* _Recorded information_:
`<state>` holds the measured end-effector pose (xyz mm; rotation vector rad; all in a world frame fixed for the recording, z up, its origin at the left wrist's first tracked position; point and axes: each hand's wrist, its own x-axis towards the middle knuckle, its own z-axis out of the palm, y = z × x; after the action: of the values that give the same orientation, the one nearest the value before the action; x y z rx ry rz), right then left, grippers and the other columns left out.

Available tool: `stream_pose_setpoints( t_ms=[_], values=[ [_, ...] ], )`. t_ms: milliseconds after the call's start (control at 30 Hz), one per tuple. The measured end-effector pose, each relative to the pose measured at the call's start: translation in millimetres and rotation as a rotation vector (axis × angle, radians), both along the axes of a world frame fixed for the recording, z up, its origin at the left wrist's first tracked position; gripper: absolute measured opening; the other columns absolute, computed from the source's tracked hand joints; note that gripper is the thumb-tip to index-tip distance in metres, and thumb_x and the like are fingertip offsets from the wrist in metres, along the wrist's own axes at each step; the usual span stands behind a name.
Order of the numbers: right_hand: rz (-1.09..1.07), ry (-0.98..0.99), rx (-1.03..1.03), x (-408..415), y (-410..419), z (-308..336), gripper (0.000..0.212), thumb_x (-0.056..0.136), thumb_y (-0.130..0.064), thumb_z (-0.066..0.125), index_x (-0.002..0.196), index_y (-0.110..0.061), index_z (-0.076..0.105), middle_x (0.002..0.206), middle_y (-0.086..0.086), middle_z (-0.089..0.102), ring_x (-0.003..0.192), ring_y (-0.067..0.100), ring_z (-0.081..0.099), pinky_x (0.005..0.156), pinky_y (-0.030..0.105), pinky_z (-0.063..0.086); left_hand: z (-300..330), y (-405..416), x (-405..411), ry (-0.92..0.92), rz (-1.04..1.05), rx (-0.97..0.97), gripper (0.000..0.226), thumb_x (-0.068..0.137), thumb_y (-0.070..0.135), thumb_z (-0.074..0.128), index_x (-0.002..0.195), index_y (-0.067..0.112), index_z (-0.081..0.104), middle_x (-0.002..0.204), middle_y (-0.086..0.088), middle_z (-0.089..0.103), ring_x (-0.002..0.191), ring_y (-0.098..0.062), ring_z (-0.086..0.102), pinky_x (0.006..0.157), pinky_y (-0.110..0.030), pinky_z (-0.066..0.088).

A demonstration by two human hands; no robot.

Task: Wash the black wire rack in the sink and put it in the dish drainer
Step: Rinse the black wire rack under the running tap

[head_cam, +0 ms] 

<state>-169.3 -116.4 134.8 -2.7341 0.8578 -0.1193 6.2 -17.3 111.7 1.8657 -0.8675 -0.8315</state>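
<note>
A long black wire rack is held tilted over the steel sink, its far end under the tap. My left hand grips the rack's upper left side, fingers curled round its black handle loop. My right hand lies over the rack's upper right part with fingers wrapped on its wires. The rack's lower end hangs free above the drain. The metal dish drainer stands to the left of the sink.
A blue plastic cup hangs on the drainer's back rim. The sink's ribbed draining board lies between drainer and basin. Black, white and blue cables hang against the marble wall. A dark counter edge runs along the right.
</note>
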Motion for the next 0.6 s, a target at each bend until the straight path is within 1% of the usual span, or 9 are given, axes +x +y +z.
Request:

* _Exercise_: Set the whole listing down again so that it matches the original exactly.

* _The completed task_:
`<state>` holds the measured end-effector pose (xyz mm; rotation vector rad; all in a world frame fixed for the recording, z up, its origin at the left wrist's first tracked position; point and axes: each hand's wrist, its own x-axis towards the middle knuckle, its own z-axis out of the palm, y = z × x; after the action: of the values that give the same orientation, the one nearest the value before the action; x y z rx ry rz), right then left, grippers and the other columns left out.

Available tool: `stream_pose_setpoints( t_ms=[_], values=[ [_, ...] ], )`. t_ms: milliseconds after the call's start (control at 30 Hz), one per tuple. The measured end-effector pose, each relative to the pose measured at the call's start: translation in millimetres and rotation as a rotation vector (axis × angle, radians), both along the axes of a world frame fixed for the recording, z up, its origin at the left wrist's first tracked position; gripper: absolute measured opening; the other columns absolute, computed from the source's tracked hand joints; note that gripper is the thumb-tip to index-tip distance in metres, and thumb_x and the like are fingertip offsets from the wrist in metres, along the wrist's own axes at each step; the usual span stands behind a name.
Order of the numbers: right_hand: rz (-1.09..1.07), ry (-0.98..0.99), rx (-1.03..1.03), x (-408..415), y (-410..419), z (-308..336), gripper (0.000..0.212), thumb_x (-0.056..0.136), thumb_y (-0.130..0.064), thumb_z (-0.066..0.125), index_x (-0.002..0.196), index_y (-0.110..0.061), index_z (-0.076..0.105), middle_x (0.002..0.206), middle_y (-0.086..0.086), middle_z (-0.089..0.102), ring_x (-0.003..0.192), ring_y (-0.067..0.100), ring_z (-0.081..0.099), pinky_x (0.005..0.156), pinky_y (-0.030..0.105), pinky_z (-0.063..0.086); left_hand: z (-300..330), y (-405..416), x (-405..411), ry (-0.92..0.92), rz (-1.04..1.05), rx (-0.97..0.97), gripper (0.000..0.226), thumb_x (-0.068..0.137), thumb_y (-0.070..0.135), thumb_z (-0.074..0.128), index_x (-0.002..0.195), index_y (-0.067..0.112), index_z (-0.081..0.104), middle_x (-0.002..0.204), middle_y (-0.086..0.088), middle_z (-0.089..0.103), ring_x (-0.002..0.191), ring_y (-0.098..0.062), ring_z (-0.086..0.102), pinky_x (0.006..0.157), pinky_y (-0.110..0.030), pinky_z (-0.066..0.088).

A demonstration by two human hands; no robot.

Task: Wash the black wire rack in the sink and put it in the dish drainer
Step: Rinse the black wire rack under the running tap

[head_cam, +0 ms] 

<state>-169.3 -116.4 134.8 -2.7341 0.8578 -0.1193 6.2 -17.3 111.7 1.8657 -0.8675 -0.8315</state>
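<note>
A long black wire rack is held tilted over the steel sink, its far end under the tap. My left hand grips the rack's upper left side, fingers curled round its black handle loop. My right hand lies over the rack's upper right part with fingers wrapped on its wires. The rack's lower end hangs free above the drain. The metal dish drainer stands to the left of the sink.
A blue plastic cup hangs on the drainer's back rim. The sink's ribbed draining board lies between drainer and basin. Black, white and blue cables hang against the marble wall. A dark counter edge runs along the right.
</note>
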Motion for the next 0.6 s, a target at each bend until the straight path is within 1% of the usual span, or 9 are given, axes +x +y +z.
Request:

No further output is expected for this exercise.